Problem details -> Give the number of lines below that hold "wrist", and only that.

═══ Recorded information ═══

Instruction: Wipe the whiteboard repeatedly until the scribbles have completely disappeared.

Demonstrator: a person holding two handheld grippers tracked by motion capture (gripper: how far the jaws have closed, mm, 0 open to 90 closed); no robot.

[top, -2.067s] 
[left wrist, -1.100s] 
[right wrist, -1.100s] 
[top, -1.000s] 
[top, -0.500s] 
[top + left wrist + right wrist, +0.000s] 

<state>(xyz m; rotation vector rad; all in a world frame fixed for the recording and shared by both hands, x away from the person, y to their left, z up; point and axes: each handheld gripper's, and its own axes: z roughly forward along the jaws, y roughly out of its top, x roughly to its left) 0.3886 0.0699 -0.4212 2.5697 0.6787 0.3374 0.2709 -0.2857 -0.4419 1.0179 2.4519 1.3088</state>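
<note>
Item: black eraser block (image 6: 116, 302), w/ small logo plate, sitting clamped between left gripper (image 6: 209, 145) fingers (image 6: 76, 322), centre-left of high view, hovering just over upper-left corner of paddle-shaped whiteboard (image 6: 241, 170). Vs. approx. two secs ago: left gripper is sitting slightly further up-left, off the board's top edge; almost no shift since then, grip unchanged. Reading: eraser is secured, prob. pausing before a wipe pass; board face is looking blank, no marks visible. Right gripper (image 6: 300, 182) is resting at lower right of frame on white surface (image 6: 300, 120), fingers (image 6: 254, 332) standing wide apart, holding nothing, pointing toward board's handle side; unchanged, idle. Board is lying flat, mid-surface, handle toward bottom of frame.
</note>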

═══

Answer box -> 3